__Task directions__: Each entry below has to be written out again without any change.

__The input__:

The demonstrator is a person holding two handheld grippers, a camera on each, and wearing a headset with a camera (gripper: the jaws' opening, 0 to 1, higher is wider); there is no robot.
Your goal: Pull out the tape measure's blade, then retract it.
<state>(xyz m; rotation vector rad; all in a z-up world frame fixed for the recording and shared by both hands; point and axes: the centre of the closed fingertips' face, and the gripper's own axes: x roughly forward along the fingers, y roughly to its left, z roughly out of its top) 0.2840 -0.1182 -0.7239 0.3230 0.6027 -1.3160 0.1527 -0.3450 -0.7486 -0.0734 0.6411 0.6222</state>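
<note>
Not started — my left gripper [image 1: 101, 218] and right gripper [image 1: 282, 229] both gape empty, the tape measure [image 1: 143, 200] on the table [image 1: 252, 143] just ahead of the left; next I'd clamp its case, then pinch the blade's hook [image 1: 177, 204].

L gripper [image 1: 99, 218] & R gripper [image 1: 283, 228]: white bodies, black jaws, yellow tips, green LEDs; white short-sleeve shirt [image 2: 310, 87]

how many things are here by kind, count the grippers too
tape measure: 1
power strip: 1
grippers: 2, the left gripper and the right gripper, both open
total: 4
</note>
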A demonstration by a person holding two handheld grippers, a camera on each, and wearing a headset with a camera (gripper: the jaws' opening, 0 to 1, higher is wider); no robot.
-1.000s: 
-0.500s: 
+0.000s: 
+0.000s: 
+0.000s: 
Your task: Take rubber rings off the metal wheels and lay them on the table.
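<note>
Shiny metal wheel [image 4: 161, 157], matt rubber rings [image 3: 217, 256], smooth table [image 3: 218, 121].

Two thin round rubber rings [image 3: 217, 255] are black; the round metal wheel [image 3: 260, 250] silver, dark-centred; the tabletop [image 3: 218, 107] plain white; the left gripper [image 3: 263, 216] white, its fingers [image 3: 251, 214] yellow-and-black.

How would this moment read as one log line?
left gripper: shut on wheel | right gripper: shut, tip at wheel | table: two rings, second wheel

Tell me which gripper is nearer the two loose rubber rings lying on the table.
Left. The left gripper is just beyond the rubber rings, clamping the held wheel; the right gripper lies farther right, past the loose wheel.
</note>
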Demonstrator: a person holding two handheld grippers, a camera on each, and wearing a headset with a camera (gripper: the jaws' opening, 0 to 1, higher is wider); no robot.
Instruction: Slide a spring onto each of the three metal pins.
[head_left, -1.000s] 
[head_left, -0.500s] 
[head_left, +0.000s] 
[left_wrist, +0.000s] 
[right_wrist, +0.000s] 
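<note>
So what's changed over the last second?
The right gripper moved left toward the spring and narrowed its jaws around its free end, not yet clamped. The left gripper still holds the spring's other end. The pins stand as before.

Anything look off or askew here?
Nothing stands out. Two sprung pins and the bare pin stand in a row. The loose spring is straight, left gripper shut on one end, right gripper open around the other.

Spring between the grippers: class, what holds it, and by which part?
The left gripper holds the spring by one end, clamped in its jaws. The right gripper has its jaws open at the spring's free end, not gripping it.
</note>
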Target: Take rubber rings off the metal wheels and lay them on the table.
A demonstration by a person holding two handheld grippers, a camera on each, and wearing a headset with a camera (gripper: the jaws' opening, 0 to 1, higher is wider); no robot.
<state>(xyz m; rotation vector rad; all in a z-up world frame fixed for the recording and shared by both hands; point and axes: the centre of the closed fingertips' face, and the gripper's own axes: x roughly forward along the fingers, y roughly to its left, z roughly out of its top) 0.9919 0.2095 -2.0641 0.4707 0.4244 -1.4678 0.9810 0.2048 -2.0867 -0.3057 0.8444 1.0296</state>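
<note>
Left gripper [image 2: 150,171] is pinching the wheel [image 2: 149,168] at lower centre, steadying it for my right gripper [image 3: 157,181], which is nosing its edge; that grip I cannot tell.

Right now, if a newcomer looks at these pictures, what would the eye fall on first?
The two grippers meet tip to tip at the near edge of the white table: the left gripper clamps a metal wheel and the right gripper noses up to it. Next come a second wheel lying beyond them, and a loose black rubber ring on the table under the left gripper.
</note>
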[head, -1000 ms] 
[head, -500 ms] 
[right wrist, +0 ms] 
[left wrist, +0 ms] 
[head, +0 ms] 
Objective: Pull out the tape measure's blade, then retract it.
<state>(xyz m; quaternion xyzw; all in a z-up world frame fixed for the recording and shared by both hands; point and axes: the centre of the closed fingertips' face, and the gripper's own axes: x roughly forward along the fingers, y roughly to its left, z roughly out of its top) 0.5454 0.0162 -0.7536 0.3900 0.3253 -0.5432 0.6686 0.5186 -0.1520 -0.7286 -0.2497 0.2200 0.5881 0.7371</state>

__Exercise answer__:
The demonstrator is a person holding two handheld grippers, a camera on each, and wearing a headset with a camera (gripper: the jaws' opening, 0 to 1, higher is wider); there is no robot.
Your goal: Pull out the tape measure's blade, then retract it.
<state>(xyz m; rotation vector rad; all in a z-up world frame fixed for the recording and shared by both hands; point and axes: the centre of the closed fingertips' face, and the gripper's own axes: x roughly forward along the fingers, y roughly to its left, z roughly out of its top) 0.2840 -0.1182 -0.7239 0.3230 0.6027 -1.3160 0.1527 -0.3450 -0.7486 -0.0734 0.6411 0.6222</state>
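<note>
Not started — my left gripper [image 1: 101, 218] and right gripper [image 1: 282, 229] both gape empty, the tape measure [image 1: 143, 200] on the table [image 1: 252, 143] just ahead of the left; next I'd clamp its case, then pinch the blade's hook [image 1: 177, 204].

L gripper [image 1: 99, 218] & R gripper [image 1: 283, 228]: white bodies, black jaws, yellow tips, green LEDs; white short-sleeve shirt [image 2: 310, 87]

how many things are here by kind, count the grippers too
tape measure: 1
power strip: 1
grippers: 2, the left gripper and the right gripper, both open
total: 4
</note>
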A demonstration by a person holding two handheld grippers, a camera on each, and wearing a headset with a camera (gripper: the jaws' opening, 0 to 1, higher is wider); no robot.
-1.000s: 
-0.500s: 
+0.000s: 
+0.000s: 
+0.000s: 
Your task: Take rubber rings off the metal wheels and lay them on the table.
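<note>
Shiny metal wheel [image 4: 161, 157], matt rubber rings [image 3: 217, 256], smooth table [image 3: 218, 121].

Two thin round rubber rings [image 3: 217, 255] are black; the round metal wheel [image 3: 260, 250] silver, dark-centred; the tabletop [image 3: 218, 107] plain white; the left gripper [image 3: 263, 216] white, its fingers [image 3: 251, 214] yellow-and-black.

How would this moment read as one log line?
left gripper: shut on wheel | right gripper: shut, tip at wheel | table: two rings, second wheel

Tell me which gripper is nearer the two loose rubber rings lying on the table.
Left. The left gripper is just beyond the rubber rings, clamping the held wheel; the right gripper lies farther right, past the loose wheel.
</note>
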Demonstrator: a person holding two handheld grippers, a camera on each, and wearing a headset with a camera (gripper: the jaws' opening, 0 to 1, higher is wider); no robot.
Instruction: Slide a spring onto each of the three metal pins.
[head_left, -1.000s] 
[head_left, -0.500s] 
[head_left, +0.000s] 
[left_wrist, +0.000s] 
[right_wrist, +0.000s] 
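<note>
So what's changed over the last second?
The right gripper moved left toward the spring and narrowed its jaws around its free end, not yet clamped. The left gripper still holds the spring's other end. The pins stand as before.

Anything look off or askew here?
Nothing stands out. Two sprung pins and the bare pin stand in a row. The loose spring is straight, left gripper shut on one end, right gripper open around the other.

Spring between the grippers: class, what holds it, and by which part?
The left gripper holds the spring by one end, clamped in its jaws. The right gripper has its jaws open at the spring's free end, not gripping it.
</note>
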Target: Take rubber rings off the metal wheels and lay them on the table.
A demonstration by a person holding two handheld grippers, a camera on each, and wearing a headset with a camera (gripper: the jaws' opening, 0 to 1, higher is wider); no robot.
<state>(xyz m; rotation vector rad; all in a z-up world frame fixed for the recording and shared by both hands; point and axes: the centre of the closed fingertips' face, and the gripper's own axes: x roughly forward along the fingers, y roughly to its left, z roughly out of its top) 0.9919 0.2095 -2.0641 0.4707 0.4244 -1.4678 0.9810 0.2048 -2.0867 -0.3057 0.8444 1.0296</state>
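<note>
Left gripper [image 2: 150,171] is pinching the wheel [image 2: 149,168] at lower centre, steadying it for my right gripper [image 3: 157,181], which is nosing its edge; that grip I cannot tell.

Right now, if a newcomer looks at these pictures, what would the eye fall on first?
The two grippers meet tip to tip at the near edge of the white table: the left gripper clamps a metal wheel and the right gripper noses up to it. Next come a second wheel lying beyond them, and a loose black rubber ring on the table under the left gripper.
</note>
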[head, -1000 ms] 
[head, -500 ms] 
[right wrist, +0 ms] 
[left wrist, +0 ms] 
[head, +0 ms] 
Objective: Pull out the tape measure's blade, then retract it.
<state>(xyz m; quaternion xyzw; all in a z-up world frame fixed for the recording and shared by both hands; point and axes: the centre of the closed fingertips' face, and the gripper's own axes: x roughly forward along the fingers, y roughly to its left, z roughly out of its top) 0.5454 0.0162 -0.7536 0.3900 0.3253 -0.5432 0.6686 0.5186 -0.1520 -0.7286 -0.2497 0.2200 0.5881 0.7371</state>

With this, the exercise is finished.